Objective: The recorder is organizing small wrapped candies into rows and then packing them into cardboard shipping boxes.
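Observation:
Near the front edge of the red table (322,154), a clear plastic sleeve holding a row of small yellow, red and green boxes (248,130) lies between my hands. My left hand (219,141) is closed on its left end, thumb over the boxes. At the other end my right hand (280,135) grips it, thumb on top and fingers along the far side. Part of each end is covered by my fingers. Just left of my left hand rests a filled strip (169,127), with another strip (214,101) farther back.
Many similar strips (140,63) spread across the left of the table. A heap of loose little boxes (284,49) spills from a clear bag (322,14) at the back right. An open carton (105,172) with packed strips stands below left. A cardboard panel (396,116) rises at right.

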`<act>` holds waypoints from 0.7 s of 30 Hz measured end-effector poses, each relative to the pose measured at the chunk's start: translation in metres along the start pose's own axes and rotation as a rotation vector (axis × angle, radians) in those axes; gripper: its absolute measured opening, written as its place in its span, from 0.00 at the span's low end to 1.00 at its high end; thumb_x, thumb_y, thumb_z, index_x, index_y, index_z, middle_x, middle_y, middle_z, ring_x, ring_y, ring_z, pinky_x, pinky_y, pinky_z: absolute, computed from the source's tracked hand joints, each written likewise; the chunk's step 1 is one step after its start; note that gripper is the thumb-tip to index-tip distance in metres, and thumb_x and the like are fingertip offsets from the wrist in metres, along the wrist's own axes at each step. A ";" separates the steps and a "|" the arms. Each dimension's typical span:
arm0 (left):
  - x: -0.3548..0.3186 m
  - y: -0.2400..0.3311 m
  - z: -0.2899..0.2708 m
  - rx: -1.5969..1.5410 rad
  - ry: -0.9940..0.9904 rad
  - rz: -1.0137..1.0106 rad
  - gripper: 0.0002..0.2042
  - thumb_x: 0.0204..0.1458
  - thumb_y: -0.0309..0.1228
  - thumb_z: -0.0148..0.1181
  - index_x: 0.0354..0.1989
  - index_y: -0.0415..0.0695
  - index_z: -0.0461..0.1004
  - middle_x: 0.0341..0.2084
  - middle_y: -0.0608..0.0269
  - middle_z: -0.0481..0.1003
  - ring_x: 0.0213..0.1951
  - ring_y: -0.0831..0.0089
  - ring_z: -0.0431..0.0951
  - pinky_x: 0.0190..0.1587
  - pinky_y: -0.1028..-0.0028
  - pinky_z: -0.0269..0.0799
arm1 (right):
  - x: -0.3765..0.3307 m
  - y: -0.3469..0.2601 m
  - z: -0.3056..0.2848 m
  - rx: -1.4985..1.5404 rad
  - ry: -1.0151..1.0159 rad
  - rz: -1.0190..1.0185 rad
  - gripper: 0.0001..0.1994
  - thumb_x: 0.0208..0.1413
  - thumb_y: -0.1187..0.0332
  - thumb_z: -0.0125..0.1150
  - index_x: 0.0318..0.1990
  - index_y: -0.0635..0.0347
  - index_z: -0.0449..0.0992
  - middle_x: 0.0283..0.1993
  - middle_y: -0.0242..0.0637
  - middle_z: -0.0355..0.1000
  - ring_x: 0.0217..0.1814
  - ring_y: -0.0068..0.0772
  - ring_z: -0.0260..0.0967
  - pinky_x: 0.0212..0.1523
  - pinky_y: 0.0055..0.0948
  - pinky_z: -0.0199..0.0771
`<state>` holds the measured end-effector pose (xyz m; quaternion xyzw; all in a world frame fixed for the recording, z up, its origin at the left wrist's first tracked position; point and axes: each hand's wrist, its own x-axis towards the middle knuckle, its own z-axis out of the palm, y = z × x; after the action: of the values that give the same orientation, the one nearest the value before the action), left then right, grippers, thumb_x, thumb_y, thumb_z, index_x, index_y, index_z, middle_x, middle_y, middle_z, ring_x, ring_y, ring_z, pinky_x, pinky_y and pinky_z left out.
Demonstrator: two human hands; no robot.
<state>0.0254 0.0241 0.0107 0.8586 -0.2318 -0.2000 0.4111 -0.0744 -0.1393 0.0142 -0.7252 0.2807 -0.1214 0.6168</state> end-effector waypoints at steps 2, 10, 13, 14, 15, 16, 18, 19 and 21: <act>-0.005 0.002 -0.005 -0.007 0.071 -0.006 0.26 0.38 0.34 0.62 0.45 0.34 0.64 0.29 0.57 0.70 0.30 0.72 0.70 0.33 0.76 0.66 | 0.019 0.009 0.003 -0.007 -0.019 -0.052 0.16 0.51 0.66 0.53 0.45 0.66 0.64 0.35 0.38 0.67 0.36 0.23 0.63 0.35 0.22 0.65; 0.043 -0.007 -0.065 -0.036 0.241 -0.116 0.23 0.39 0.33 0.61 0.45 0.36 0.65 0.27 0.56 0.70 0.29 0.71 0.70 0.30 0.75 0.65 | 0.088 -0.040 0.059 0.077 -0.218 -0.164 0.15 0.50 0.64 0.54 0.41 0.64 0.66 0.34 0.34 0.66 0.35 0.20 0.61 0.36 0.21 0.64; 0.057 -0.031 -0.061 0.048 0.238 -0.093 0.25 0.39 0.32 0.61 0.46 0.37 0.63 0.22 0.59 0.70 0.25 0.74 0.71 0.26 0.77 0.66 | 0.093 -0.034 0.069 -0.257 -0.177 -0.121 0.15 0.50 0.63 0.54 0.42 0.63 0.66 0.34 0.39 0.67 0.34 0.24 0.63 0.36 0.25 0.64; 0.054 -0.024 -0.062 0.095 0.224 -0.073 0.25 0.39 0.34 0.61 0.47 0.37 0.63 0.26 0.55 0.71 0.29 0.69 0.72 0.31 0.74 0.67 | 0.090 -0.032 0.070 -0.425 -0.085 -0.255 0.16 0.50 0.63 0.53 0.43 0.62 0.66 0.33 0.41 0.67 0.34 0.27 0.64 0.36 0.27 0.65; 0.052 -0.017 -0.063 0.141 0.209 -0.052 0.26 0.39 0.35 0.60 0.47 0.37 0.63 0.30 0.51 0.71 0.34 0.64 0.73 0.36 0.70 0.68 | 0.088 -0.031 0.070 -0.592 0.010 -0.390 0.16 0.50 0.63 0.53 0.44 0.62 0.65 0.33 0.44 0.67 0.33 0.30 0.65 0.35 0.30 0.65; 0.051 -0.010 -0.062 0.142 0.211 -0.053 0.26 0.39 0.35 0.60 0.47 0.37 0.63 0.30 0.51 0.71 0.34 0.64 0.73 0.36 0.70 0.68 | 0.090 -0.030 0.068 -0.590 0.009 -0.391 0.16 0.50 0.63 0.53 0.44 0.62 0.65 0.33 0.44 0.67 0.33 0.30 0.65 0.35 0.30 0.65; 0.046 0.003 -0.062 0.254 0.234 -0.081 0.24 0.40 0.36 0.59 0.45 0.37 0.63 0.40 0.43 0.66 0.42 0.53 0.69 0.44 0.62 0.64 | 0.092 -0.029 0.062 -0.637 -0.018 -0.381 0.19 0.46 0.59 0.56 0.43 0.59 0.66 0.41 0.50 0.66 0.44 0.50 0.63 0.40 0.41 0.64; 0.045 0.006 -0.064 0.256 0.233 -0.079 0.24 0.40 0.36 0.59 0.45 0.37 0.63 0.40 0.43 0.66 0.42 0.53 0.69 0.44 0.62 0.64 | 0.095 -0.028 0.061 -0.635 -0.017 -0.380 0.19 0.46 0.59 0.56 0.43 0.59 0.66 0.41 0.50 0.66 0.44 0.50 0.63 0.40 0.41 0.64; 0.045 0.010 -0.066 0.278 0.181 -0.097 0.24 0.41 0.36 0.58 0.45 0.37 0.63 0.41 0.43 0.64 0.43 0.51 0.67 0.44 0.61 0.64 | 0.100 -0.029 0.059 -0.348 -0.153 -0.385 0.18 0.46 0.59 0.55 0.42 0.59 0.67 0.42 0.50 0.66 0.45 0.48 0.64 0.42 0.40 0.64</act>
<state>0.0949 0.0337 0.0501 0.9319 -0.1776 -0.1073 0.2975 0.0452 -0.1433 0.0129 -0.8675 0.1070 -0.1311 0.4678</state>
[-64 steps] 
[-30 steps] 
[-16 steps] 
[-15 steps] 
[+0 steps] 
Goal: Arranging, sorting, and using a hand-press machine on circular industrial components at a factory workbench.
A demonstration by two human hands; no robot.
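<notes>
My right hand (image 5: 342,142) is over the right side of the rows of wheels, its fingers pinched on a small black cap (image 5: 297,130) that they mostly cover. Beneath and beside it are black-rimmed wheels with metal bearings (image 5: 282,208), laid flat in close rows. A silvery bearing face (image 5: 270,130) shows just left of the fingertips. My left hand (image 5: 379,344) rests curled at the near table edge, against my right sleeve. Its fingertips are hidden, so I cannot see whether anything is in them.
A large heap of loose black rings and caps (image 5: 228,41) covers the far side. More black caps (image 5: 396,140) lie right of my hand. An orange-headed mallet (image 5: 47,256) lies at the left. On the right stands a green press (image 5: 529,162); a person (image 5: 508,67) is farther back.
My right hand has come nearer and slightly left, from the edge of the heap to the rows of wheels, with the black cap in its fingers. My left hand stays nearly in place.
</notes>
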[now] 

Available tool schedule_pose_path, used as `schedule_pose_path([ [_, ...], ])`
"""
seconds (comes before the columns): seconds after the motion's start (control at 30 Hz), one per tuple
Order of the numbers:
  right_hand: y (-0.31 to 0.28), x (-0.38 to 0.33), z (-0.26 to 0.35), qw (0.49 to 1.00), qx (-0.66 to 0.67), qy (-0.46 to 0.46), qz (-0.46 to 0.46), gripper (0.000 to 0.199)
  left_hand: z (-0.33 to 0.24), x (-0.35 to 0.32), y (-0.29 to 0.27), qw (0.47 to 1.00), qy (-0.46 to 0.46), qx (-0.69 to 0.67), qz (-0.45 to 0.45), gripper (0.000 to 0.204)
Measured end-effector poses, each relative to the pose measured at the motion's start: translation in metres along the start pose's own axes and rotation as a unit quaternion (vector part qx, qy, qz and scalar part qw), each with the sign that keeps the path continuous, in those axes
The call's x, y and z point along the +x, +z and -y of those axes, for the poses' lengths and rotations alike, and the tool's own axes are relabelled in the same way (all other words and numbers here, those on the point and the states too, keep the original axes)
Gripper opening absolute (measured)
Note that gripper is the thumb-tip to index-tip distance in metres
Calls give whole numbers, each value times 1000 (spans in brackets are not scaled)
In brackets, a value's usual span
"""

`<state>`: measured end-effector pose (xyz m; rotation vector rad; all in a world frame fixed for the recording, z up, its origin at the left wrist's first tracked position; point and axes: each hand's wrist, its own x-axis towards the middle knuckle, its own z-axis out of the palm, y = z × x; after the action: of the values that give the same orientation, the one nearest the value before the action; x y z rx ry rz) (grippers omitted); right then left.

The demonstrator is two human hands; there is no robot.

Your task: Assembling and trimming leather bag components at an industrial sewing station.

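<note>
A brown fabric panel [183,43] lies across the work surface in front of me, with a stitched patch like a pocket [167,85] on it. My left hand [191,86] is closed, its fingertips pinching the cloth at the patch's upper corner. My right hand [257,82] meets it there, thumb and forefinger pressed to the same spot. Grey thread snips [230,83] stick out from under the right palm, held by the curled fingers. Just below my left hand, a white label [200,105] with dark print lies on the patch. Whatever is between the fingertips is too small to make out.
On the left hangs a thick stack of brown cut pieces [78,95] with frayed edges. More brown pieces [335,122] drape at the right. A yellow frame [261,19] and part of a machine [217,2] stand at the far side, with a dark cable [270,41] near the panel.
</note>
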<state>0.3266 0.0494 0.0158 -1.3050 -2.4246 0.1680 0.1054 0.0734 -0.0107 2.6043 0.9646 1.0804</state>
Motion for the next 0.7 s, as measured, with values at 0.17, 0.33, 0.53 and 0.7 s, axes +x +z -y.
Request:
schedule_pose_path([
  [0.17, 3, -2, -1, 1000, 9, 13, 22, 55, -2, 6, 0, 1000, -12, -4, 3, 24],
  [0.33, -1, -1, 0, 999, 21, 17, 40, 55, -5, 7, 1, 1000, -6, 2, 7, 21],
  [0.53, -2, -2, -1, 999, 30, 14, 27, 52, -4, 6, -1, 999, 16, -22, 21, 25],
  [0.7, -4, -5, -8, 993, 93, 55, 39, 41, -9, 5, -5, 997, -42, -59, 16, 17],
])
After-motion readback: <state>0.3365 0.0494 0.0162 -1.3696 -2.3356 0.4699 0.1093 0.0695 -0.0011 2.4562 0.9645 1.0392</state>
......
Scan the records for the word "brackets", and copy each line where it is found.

• [ANSWER FOR THIS EXERCISE]:
Calls give whole numbers, each value times 1000 (spans in brackets are not scaled)
In brackets, a value's usual span

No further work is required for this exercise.